> TASK GOAL
Only the lines below between the one holding "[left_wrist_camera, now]" and the one holding "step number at", inclusive, are to be reproduced word for word; the pictures are to be left out.
★ ★ ★ ★ ★
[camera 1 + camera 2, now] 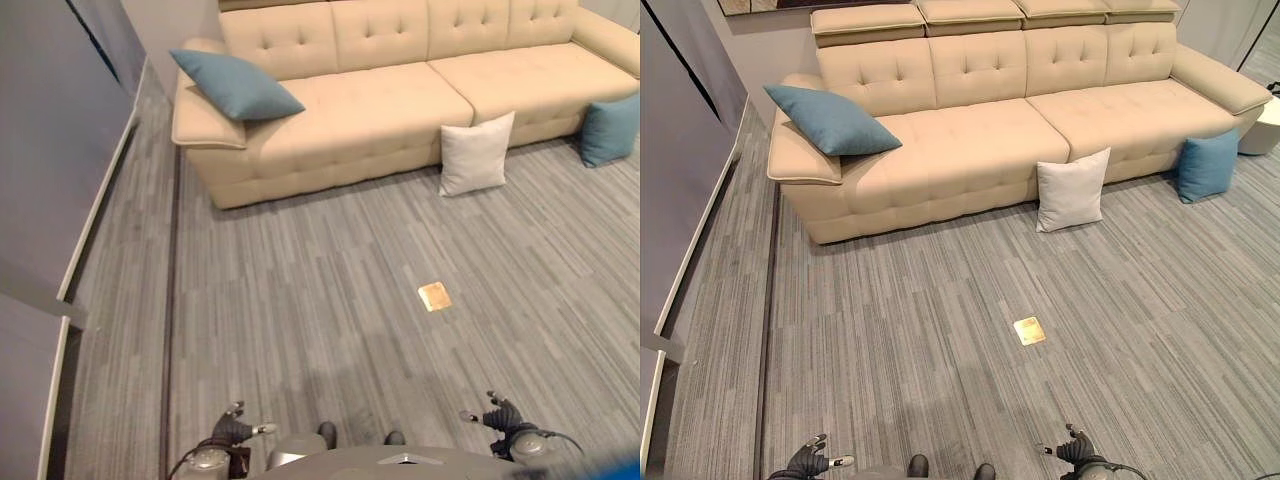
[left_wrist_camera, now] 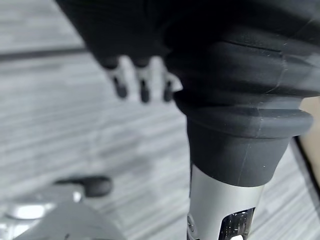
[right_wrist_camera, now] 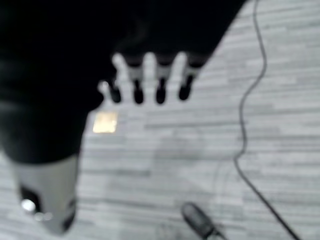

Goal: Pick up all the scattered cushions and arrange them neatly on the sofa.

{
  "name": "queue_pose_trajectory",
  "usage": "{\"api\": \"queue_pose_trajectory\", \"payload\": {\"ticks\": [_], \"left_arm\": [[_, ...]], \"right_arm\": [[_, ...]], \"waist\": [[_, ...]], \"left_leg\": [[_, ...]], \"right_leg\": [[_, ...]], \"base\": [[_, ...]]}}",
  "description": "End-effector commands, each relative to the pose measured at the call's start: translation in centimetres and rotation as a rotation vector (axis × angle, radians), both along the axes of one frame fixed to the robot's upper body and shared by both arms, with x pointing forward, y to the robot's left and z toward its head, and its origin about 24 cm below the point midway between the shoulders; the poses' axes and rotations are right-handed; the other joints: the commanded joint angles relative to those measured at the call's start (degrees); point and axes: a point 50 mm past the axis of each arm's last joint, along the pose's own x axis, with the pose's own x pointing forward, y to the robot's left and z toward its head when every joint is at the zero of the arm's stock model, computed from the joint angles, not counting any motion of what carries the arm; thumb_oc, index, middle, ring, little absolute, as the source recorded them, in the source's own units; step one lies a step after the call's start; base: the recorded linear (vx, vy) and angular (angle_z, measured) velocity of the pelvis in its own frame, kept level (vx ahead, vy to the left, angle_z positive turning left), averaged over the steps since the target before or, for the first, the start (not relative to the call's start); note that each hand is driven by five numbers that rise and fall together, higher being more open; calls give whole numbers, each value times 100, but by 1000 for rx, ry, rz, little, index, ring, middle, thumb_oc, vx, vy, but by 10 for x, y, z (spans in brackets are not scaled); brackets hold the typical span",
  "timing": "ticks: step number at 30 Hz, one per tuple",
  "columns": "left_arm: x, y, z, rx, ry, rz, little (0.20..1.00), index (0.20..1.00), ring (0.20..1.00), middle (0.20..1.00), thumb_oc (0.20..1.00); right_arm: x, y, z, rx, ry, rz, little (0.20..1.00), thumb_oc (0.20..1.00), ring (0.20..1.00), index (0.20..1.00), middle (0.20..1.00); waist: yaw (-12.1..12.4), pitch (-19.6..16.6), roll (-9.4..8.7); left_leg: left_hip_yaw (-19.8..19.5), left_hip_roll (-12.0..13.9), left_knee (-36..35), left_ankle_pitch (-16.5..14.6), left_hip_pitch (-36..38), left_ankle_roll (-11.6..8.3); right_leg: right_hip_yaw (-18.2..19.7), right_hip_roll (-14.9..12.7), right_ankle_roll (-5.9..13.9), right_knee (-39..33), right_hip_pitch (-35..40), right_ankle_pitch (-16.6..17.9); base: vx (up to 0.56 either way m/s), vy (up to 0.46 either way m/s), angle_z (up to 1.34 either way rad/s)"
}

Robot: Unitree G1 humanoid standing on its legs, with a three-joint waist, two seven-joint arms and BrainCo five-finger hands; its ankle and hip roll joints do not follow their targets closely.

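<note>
While both hands hang low and hold nothing, left hand (image 1: 232, 430) at 7 o'clock and right hand (image 1: 500, 413) at 5, fingers relaxed, the sofa (image 1: 980, 130) holds one blue cushion (image 1: 830, 120) at 11. A white cushion (image 1: 1072, 190) and another blue cushion (image 1: 1206, 165) lean against its front on the floor (image 1: 940, 320).

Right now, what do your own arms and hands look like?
Both arms are silver-grey metal. Each wrist and hand back sits under a dark ribbed rubbery cover. The left hand and right hand have slim silver fingers ending in dark tips.
</note>
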Motion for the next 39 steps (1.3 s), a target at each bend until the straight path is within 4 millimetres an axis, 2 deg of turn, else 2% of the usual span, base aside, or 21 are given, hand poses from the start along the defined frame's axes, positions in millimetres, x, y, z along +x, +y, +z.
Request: {"api": "queue_pose_trajectory", "payload": {"ticks": [1, 11, 16, 19, 22, 23, 24, 27, 30, 31, 33, 34, 35, 36, 37, 38, 39], "left_arm": [[13, 4, 2, 45, -7, -16, 1000, 1000, 1000, 1000, 1000], [25, 3, 5, 44, -44, -8, 1000, 1000, 1000, 1000, 1000], [29, 1, 6, 42, -52, -14, 1000, 1000, 1000, 1000, 1000], [34, -3, 7, 37, -64, -24, 1000, 1000, 1000, 1000, 1000], [41, -7, 8, 34, -79, -37, 1000, 1000, 1000, 1000, 1000], [41, -7, 8, 32, -82, -32, 1000, 1000, 1000, 1000, 1000], [41, -7, 8, 32, -82, -32, 1000, 1000, 1000, 1000, 1000], [31, -1, 5, 42, -47, 0, 1000, 1000, 1000, 1000, 1000], [21, 10, 5, 67, -14, 23, 1000, 1000, 1000, 1000, 1000], [19, 15, 5, 78, -9, 32, 1000, 1000, 1000, 1000, 1000], [19, 21, 7, 96, -12, 31, 1000, 1000, 1000, 1000, 1000], [23, 23, 10, 103, -28, 36, 1000, 1000, 1000, 1000, 1000], [23, 23, 10, 103, -28, 36, 1000, 1000, 1000, 1000, 1000], [33, 22, 12, 107, -54, 29, 1000, 1000, 1000, 1000, 1000], [37, 20, 13, 105, -65, 27, 1000, 1000, 1000, 1000, 1000], [39, 20, 13, 110, -64, 30, 1000, 1000, 1000, 1000, 1000], [39, 19, 12, 108, -61, 32, 1000, 1000, 1000, 1000, 1000]], "right_arm": [[10, -3, 4, -20, -29, -2, 1000, 1000, 1000, 1000, 1000], [22, -3, 9, -18, -73, 13, 1000, 1000, 1000, 1000, 1000], [29, -3, 12, -20, -96, 22, 1000, 1000, 1000, 1000, 1000], [33, -5, 14, -28, -113, 17, 1000, 1000, 1000, 1000, 1000], [37, -7, 16, -38, -125, 9, 1000, 1000, 1000, 1000, 1000], [39, -7, 16, -40, -123, 8, 1000, 1000, 1000, 1000, 1000], [39, -7, 16, -40, -123, 8, 1000, 1000, 1000, 1000, 1000], [40, 1, 14, -30, -115, 30, 1000, 1000, 1000, 1000, 1000], [42, 13, 11, -10, -112, 55, 1000, 1000, 1000, 1000, 1000], [43, 18, 10, -4, -106, 71, 1000, 1000, 1000, 1000, 1000], [46, 24, 10, 4, -103, 92, 1000, 1000, 1000, 1000, 1000], [50, 25, 11, 8, -114, 95, 1000, 1000, 1000, 1000, 1000], [50, 25, 11, 8, -114, 95, 1000, 1000, 1000, 1000, 1000], [53, 25, 13, 10, -126, 90, 1000, 1000, 1000, 1000, 1000], [54, 24, 14, 11, -127, 84, 1000, 1000, 1000, 1000, 1000], [53, 22, 14, 7, -120, 86, 1000, 1000, 1000, 1000, 1000], [52, 22, 13, 6, -115, 82, 1000, 1000, 1000, 1000, 1000]], "waist": [[22, -84, -119], [42, -1, -187], [92, 76, -248], [132, 194, -285], [139, 274, -296], [153, 294, -300], [155, 294, -300], [217, 238, -349], [294, 199, -423], [347, 201, -422], [368, 332, -411], [326, 362, -380], [326, 362, -380], [200, 366, -405], [114, 367, -423], [58, 351, -435], [40, 331, -456]], "left_leg": [[-562, 70, -125, -23, -137, -339], [-678, 154, 16, -22, -273, -449], [-743, 170, 305, -65, -493, -527], [-735, 153, 736, -103, -820, -630], [-457, 159, 1030, -113, -1060, -658], [-108, 225, 1162, -175, -1105, -629], [-106, 225, 1165, -176, -1106, -629], [-92, 180, 1157, -346, -992, -514], [-121, 112, 1093, -456, -884, -356], [-126, 83, 1009, -499, -789, -252], [-228, -29, 924, -565, -575, -11], [-361, -45, 868, -573, -483, 53], [-361, -45, 868, -573, -483, 53], [-655, -164, 708, -652, -237, 77], [-841, -232, 691, -701, -166, 45], [-984, -276, 699, -795, -51, 1], [-1050, -283, 741, -870, -9, -35]], "right_leg": [[-154, -368, 506, 363, -167, -259], [-248, -265, 416, 345, -165, -357], [-326, -229, 366, 329, -211, -376], [-470, -252, 317, 310, -241, -388], [-680, -313, 304, 273, -222, -375], [-794, -350, 307, 247, -199, -358], [-793, -349, 307, 247, -200, -358], [-724, -341, 330, 342, -188, -375], [-626, -430, 404, 895, -341, -490], [-589, -553, 497, 1366, -541, -508], [-410, -808, 895, 2670, -1017, -156], [-185, -703, 939, 3106, -1334, -81], [-185, -703, 939, 3106, -1334, -81], [176, -462, 741, 2442, -1565, -199], [418, -416, 689, 1856, -1672, -115], [458, -444, 686, 1536, -1743, 20], [405, -458, 686, 1418, -1659, 13]], "base": [[5, -34, 0], [9, -68, 4], [-7, -69, 17], [-35, -50, 18], [-40, 9, 40], [-27, 35, 41], [39, 81, 35], [94, 102, 9], [103, 204, -11], [109, 348, -35], [130, 367, -39], [98, 202, -13], [321, 130, 34], [400, 14, 36], [575, -9, 68], [400, -72, 94], [546, -178, 130]]}}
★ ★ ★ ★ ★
> EXERCISE ANSWER
[left_wrist_camera, now] 
[right_wrist_camera, now] 

Goal: Pick up all the scattered cushions and arrange them neatly on the sofa.

{
  "name": "queue_pose_trajectory",
  "usage": "{\"api\": \"queue_pose_trajectory\", \"payload\": {\"ticks\": [_], \"left_arm\": [[_, ...]], \"right_arm\": [[_, ...]], \"waist\": [[_, ...]], \"left_leg\": [[_, ...]], \"right_leg\": [[_, ...]], \"base\": [[_, ...]]}}",
  "description": "End-effector commands, each relative to the pose measured at the call's start: translation in centimetres and rotation as a rotation vector (axis × angle, radians), both along the axes of one frame fixed to the robot's upper body and shared by both arms, with x pointing forward, y to the robot's left and z toward its head, and its origin about 24 cm below the point midway between the shoulders; the poses' axes and rotations are right-handed; the other joints: the commanded joint angles relative to those measured at the call's start (degrees); point and axes: a point 50 mm past the axis of each arm's last joint, along the pose's own x axis, with the pose's own x pointing forward, y to the robot's left and z toward its head when every joint is at the zero of the arm's stock model, computed from the joint angles, not counting any motion of what carries the arm; thumb_oc, index, middle, ring, little absolute, as the source recorded them, in the source's own units; step one lies a step after the call's start; base: the recorded linear (vx, vy) and angular (angle_z, measured) velocity of the pelvis in its own frame, kept level (vx ahead, vy to the left, angle_z positive turning left), averaged over the steps since the target before or, for the first, the start (not relative to the call's start); note that each hand is driven by five numbers that rise and fall together, higher being more open; calls give whole numbers, each value times 100, but by 1000 for rx, ry, rz, little, index, ring, middle, thumb_oc, vx, vy, but by 10 for x, y, z (spans in brackets are not scaled); brackets hold the typical span",
  "timing": "ticks: step number at 30 Hz, one per tuple",

Nothing further is required of the output.